Your job with the data below: print everything from the line that holds "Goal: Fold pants" down to the line that holds "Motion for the", ends included, exactly, and nothing else.

+ + + + + + +

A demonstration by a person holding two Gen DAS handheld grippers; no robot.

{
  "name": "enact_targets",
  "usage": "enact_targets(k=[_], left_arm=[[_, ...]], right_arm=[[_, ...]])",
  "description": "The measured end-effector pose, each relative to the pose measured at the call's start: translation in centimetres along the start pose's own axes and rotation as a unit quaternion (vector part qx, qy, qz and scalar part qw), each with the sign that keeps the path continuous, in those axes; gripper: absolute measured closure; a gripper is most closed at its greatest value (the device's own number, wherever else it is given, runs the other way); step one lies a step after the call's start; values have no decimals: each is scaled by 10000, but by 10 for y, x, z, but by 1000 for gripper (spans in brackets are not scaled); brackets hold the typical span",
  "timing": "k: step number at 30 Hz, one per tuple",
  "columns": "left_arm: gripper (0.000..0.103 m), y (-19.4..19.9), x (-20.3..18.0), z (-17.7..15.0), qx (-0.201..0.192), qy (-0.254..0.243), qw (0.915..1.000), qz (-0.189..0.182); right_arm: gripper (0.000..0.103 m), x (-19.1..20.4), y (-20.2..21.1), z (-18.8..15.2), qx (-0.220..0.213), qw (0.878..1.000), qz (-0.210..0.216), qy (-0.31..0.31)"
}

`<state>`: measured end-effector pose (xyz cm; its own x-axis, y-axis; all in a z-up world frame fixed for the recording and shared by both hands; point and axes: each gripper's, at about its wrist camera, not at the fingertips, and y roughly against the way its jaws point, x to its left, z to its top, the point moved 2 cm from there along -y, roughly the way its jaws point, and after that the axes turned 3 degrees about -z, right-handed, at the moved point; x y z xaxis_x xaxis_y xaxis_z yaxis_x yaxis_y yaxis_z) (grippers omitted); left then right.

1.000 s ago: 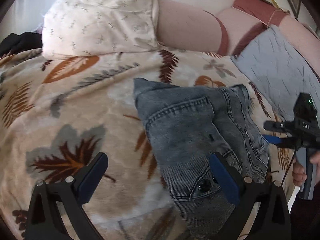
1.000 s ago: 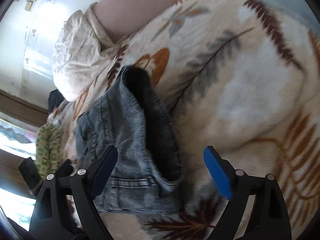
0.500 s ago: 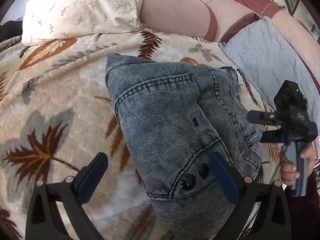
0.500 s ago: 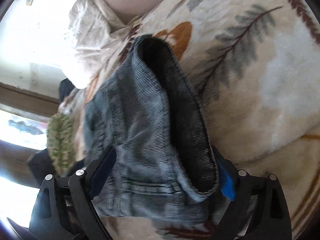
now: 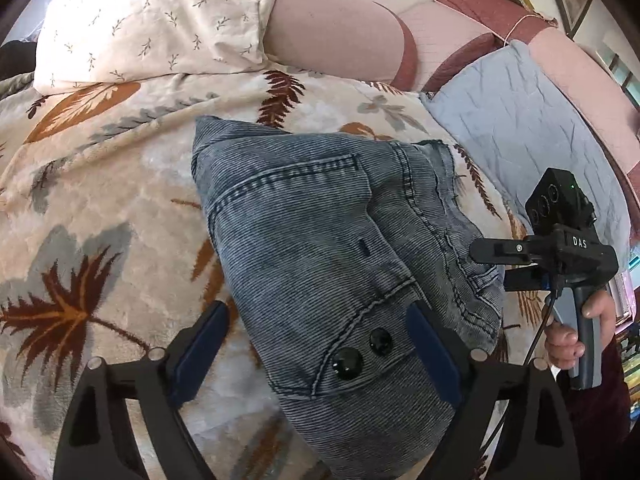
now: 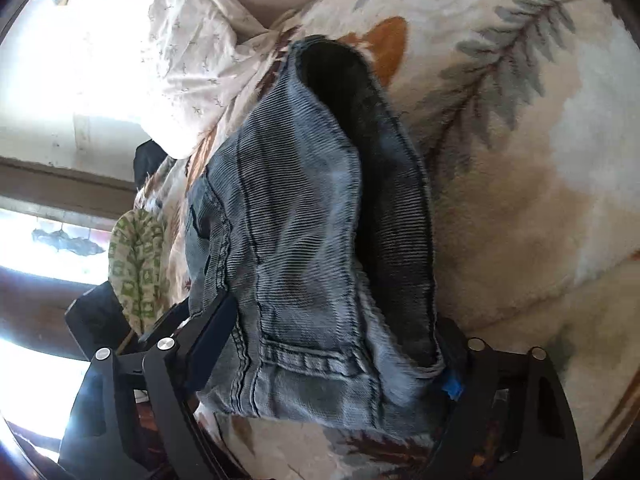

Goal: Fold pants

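Pants [image 5: 320,248]: blue-grey ribbed denim, folded into thick bundle on plush leaf-print blanket [image 5: 100,208]; stitched pocket seams, 2 dark buttons [image 5: 362,350] near waistband. Left gripper [image 5: 316,354]: jaws wide, straddling waistband, nothing clamped. Right gripper [image 6: 336,356]: jaws spread around bundle edge, grip cannot be told; housing marked "DAS". Sprig-print pillow [image 5: 156,20] behind.

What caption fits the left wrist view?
Open left hand-held gripper straddling folded denim pants on a leaf-print blanket.
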<state>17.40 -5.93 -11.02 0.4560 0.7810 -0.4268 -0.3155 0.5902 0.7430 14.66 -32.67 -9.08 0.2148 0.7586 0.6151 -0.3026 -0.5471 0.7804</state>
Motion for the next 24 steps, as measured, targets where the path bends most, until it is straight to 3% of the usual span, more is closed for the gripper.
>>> enact_targets(k=[6,9,12,14,18,19,20,22,24], left_arm=[[19,-5,1,-1,-5,98,9999,-95],[28,-2,0,-1,-77,99,9999,-96],[33,0,-1,0,-97,60,9999,-59],[41,-1,2,0,-94,79,9999,15],[40,-2,2,0,-130,98,9999,24],[35,-3,1,0,-130,83,9998,86],[22,-4,1,0,-140,93,9997,179],[14,-5,6,-1,-144,142,9993,307],[14,-5,11,0,-88,320,9994,106]], right_arm=[[15,1,-7,-2,-28,9999,95,97],[16,10,-12,-4,-83,9996,86,262],[27,22,-14,-8,-114,9987,162,461],[33,25,-19,-10,-119,9979,-122,619],[45,19,-18,-7,-147,9985,-239,465],[45,17,-19,-8,-143,9987,-225,440],[45,16,-19,-8,-121,9988,-225,408],[46,12,-16,-7,-58,9991,-227,352],[47,5,-11,-6,-21,9996,-193,217]])
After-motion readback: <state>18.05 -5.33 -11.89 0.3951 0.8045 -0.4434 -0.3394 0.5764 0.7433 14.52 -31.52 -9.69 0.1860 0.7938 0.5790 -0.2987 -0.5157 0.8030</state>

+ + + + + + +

* Answer to this task
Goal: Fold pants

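Pants [image 5: 320,248]: blue-grey ribbed denim, folded into thick bundle on plush leaf-print blanket [image 5: 100,208]; stitched pocket seams, 2 dark buttons [image 5: 362,350] near waistband. Left gripper [image 5: 316,354]: jaws wide, straddling waistband, nothing clamped. Right gripper [image 6: 336,356]: jaws spread around bundle edge, grip cannot be told; housing marked "DAS". Sprig-print pillow [image 5: 156,20] behind.

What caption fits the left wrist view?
Open left hand-held gripper straddling folded denim pants on a leaf-print blanket.
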<state>17.40 -5.93 -11.02 0.4560 0.7810 -0.4268 -0.3155 0.5902 0.7430 14.66 -32.67 -9.08 0.2148 0.7586 0.6151 -0.3026 -0.5471 0.7804</state>
Motion for the next 24 steps, as measured, targets where the path bends most, until it is straight to 3% of the usual span, more is closed for the gripper.

That wraps up the exercise.